Work instruction ▸
The data follows. Retype every entry exactly.
-- Listed entries follows --
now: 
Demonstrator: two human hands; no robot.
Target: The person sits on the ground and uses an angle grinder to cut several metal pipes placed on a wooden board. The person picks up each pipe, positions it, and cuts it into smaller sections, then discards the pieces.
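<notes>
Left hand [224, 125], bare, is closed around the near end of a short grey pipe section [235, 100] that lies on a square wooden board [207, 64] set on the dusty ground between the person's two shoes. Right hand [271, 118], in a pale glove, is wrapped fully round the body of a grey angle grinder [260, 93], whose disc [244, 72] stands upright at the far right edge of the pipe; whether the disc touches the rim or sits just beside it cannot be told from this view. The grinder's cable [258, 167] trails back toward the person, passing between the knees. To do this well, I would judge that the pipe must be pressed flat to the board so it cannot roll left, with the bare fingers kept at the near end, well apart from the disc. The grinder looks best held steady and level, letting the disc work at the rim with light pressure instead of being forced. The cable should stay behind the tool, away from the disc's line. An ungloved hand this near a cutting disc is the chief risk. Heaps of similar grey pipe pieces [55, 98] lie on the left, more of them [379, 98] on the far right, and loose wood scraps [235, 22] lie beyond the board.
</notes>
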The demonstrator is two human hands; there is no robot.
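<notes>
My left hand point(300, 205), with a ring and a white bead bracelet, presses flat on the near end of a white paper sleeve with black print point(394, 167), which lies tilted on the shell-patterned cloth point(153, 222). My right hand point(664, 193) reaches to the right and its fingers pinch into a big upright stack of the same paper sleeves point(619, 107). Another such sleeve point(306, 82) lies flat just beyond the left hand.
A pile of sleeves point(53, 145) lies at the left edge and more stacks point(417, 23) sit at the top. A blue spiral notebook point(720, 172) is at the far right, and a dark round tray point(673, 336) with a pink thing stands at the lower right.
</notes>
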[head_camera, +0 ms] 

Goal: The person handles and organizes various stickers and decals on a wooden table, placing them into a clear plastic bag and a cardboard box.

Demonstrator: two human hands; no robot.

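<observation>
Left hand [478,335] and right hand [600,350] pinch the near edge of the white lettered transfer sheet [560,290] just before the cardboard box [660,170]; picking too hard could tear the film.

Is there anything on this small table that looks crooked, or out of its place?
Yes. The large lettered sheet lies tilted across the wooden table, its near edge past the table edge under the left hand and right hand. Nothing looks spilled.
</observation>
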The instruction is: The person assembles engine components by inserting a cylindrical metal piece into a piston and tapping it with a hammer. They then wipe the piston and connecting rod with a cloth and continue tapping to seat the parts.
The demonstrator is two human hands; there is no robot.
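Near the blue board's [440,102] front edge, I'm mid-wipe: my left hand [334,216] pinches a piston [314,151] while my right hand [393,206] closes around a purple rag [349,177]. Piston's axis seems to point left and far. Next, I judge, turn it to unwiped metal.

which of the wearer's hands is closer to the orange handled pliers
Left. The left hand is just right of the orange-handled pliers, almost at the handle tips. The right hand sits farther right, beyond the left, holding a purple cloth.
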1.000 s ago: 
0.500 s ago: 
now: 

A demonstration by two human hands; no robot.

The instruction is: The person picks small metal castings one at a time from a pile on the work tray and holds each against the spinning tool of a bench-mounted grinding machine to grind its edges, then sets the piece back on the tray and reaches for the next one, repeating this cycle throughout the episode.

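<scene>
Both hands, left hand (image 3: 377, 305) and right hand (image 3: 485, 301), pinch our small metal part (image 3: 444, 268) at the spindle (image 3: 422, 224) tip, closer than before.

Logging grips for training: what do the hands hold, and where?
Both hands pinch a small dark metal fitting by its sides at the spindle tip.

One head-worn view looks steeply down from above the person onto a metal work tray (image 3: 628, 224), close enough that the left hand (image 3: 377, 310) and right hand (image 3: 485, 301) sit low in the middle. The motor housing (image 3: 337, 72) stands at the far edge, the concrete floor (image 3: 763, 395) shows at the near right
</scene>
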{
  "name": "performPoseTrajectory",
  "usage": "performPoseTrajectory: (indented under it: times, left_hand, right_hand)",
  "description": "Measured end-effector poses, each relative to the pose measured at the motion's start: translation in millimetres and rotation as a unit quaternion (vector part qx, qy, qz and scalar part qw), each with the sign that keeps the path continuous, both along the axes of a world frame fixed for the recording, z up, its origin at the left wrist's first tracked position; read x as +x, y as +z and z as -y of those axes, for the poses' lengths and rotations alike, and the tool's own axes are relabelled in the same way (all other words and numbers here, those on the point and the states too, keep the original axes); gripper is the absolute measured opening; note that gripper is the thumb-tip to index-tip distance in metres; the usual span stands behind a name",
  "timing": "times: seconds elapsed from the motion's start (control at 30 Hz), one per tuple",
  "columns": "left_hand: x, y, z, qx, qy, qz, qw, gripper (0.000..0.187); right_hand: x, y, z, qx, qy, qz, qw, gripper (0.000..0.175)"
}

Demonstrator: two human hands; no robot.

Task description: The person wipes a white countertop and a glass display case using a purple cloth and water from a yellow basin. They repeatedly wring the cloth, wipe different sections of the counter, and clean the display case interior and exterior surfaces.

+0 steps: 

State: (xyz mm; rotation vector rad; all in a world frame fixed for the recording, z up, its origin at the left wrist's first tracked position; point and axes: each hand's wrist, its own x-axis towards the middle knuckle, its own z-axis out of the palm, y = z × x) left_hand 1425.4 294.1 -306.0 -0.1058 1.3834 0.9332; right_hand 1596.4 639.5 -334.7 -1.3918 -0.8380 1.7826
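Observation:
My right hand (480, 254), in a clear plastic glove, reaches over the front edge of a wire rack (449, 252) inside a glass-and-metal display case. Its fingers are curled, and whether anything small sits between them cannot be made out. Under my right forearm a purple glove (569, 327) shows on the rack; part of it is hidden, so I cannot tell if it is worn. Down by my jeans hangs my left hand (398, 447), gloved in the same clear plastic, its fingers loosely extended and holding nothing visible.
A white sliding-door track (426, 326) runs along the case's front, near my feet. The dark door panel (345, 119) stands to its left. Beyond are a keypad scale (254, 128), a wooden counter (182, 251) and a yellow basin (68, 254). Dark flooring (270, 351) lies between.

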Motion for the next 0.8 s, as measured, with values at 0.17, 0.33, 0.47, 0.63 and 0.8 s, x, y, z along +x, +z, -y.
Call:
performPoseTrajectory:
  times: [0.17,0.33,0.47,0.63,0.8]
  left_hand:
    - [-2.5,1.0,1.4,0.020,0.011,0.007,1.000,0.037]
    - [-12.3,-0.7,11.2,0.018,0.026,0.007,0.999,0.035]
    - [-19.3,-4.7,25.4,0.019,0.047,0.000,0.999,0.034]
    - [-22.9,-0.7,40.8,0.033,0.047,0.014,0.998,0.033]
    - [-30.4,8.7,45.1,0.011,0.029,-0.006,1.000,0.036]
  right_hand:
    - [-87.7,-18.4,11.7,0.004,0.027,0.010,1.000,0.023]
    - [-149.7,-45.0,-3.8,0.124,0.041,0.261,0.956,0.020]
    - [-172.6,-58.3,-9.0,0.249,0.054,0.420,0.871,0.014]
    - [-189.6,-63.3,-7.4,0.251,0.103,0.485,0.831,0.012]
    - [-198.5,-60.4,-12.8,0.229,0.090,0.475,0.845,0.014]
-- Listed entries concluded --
Output for this exercise ▸
now: 
Demonstrator: two human hands; no robot.
Target: The person sits on the ground and uses an angle grinder to cut several metal pipes placed on a wooden board. The person picks up each pipe, positions it, and cuts it into smaller sections, then discards the pieces.
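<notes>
Left hand [224, 125], bare, is closed around the near end of a short grey pipe section [235, 100] that lies on a square wooden board [207, 64] set on the dusty ground between the person's two shoes. Right hand [271, 118], in a pale glove, is wrapped fully round the body of a grey angle grinder [260, 93], whose disc [244, 72] stands upright at the far right edge of the pipe; whether the disc touches the rim or sits just beside it cannot be told from this view. The grinder's cable [258, 167] trails back toward the person, passing between the knees. To do this well, I would judge that the pipe must be pressed flat to the board so it cannot roll left, with the bare fingers kept at the near end, well apart from the disc. The grinder looks best held steady and level, letting the disc work at the rim with light pressure instead of being forced. The cable should stay behind the tool, away from the disc's line. An ungloved hand this near a cutting disc is the chief risk. Heaps of similar grey pipe pieces [55, 98] lie on the left, more of them [379, 98] on the far right, and loose wood scraps [235, 22] lie beyond the board.
</notes>
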The demonstrator is two human hands; there is no robot.
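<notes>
My left hand point(300, 205), with a ring and a white bead bracelet, presses flat on the near end of a white paper sleeve with black print point(394, 167), which lies tilted on the shell-patterned cloth point(153, 222). My right hand point(664, 193) reaches to the right and its fingers pinch into a big upright stack of the same paper sleeves point(619, 107). Another such sleeve point(306, 82) lies flat just beyond the left hand.
A pile of sleeves point(53, 145) lies at the left edge and more stacks point(417, 23) sit at the top. A blue spiral notebook point(720, 172) is at the far right, and a dark round tray point(673, 336) with a pink thing stands at the lower right.
</notes>
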[head_camera, +0 ms] 

Goal: The person handles and organizes various stickers and decals on a wooden table, placing them into a clear plastic bag and a cardboard box.

Demonstrator: two human hands; no robot.

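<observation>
Left hand [478,335] and right hand [600,350] pinch the near edge of the white lettered transfer sheet [560,290] just before the cardboard box [660,170]; picking too hard could tear the film.

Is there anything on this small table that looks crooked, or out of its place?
Yes. The large lettered sheet lies tilted across the wooden table, its near edge past the table edge under the left hand and right hand. Nothing looks spilled.
</observation>
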The instruction is: The person assembles engine components by inserting a cylindrical metal piece into a piston and tapping it with a hammer. They then wipe the piston and connecting rod with a cloth and continue tapping to seat the parts.
The demonstrator is two human hands; there is no robot.
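Near the blue board's [440,102] front edge, I'm mid-wipe: my left hand [334,216] pinches a piston [314,151] while my right hand [393,206] closes around a purple rag [349,177]. Piston's axis seems to point left and far. Next, I judge, turn it to unwiped metal.

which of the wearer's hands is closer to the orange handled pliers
Left. The left hand is just right of the orange-handled pliers, almost at the handle tips. The right hand sits farther right, beyond the left, holding a purple cloth.
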1.000 s ago: 
0.500 s ago: 
now: 

A demonstration by two human hands; no robot.

The instruction is: The person picks small metal castings one at a time from a pile on the work tray and holds each against the spinning tool of a bench-mounted grinding machine to grind its edges, then sets the piece back on the tray and reaches for the next one, repeating this cycle throughout the episode.

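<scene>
Both hands, left hand (image 3: 377, 305) and right hand (image 3: 485, 301), pinch our small metal part (image 3: 444, 268) at the spindle (image 3: 422, 224) tip, closer than before.

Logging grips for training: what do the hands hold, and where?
Both hands pinch a small dark metal fitting by its sides at the spindle tip.

One head-worn view looks steeply down from above the person onto a metal work tray (image 3: 628, 224), close enough that the left hand (image 3: 377, 310) and right hand (image 3: 485, 301) sit low in the middle. The motor housing (image 3: 337, 72) stands at the far edge, the concrete floor (image 3: 763, 395) shows at the near right
</scene>
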{
  "name": "performPoseTrajectory",
  "usage": "performPoseTrajectory: (indented under it: times, left_hand, right_hand)",
  "description": "Measured end-effector poses, each relative to the pose measured at the motion's start: translation in millimetres and rotation as a unit quaternion (vector part qx, qy, qz and scalar part qw), each with the sign that keeps the path continuous, both along the axes of a world frame fixed for the recording, z up, its origin at the left wrist's first tracked position; read x as +x, y as +z and z as -y of those axes, for the poses' lengths and rotations alike, and the tool's own axes are relabelled in the same way (all other words and numbers here, those on the point and the states too, keep the original axes); gripper is the absolute measured opening; note that gripper is the thumb-tip to index-tip distance in metres; the usual span stands behind a name",
  "timing": "times: seconds elapsed from the motion's start (control at 30 Hz), one per tuple",
  "columns": "left_hand: x, y, z, qx, qy, qz, qw, gripper (0.000..0.187); right_hand: x, y, z, qx, qy, qz, qw, gripper (0.000..0.175)"
}

Demonstrator: two human hands; no robot.

Task description: The person wipes a white countertop and a glass display case using a purple cloth and water from a yellow basin. They repeatedly wring the cloth, wipe different sections of the counter, and clean the display case interior and exterior surfaces.

+0 steps: 

State: (xyz mm; rotation vector rad; all in a world frame fixed for the recording, z up, its origin at the left wrist's first tracked position; point and axes: each hand's wrist, its own x-axis towards the middle knuckle, its own z-axis out of the palm, y = z × x) left_hand 1425.4 294.1 -306.0 -0.1058 1.3834 0.9332; right_hand 1596.4 639.5 -334.7 -1.3918 -0.8380 1.7826
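Observation:
My right hand (480, 254), in a clear plastic glove, reaches over the front edge of a wire rack (449, 252) inside a glass-and-metal display case. Its fingers are curled, and whether anything small sits between them cannot be made out. Under my right forearm a purple glove (569, 327) shows on the rack; part of it is hidden, so I cannot tell if it is worn. Down by my jeans hangs my left hand (398, 447), gloved in the same clear plastic, its fingers loosely extended and holding nothing visible.
A white sliding-door track (426, 326) runs along the case's front, near my feet. The dark door panel (345, 119) stands to its left. Beyond are a keypad scale (254, 128), a wooden counter (182, 251) and a yellow basin (68, 254). Dark flooring (270, 351) lies between.
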
Motion for the next 0.8 s, as measured, with values at 0.17, 0.33, 0.47, 0.63 and 0.8 s, x, y, z along +x, +z, -y.
Call:
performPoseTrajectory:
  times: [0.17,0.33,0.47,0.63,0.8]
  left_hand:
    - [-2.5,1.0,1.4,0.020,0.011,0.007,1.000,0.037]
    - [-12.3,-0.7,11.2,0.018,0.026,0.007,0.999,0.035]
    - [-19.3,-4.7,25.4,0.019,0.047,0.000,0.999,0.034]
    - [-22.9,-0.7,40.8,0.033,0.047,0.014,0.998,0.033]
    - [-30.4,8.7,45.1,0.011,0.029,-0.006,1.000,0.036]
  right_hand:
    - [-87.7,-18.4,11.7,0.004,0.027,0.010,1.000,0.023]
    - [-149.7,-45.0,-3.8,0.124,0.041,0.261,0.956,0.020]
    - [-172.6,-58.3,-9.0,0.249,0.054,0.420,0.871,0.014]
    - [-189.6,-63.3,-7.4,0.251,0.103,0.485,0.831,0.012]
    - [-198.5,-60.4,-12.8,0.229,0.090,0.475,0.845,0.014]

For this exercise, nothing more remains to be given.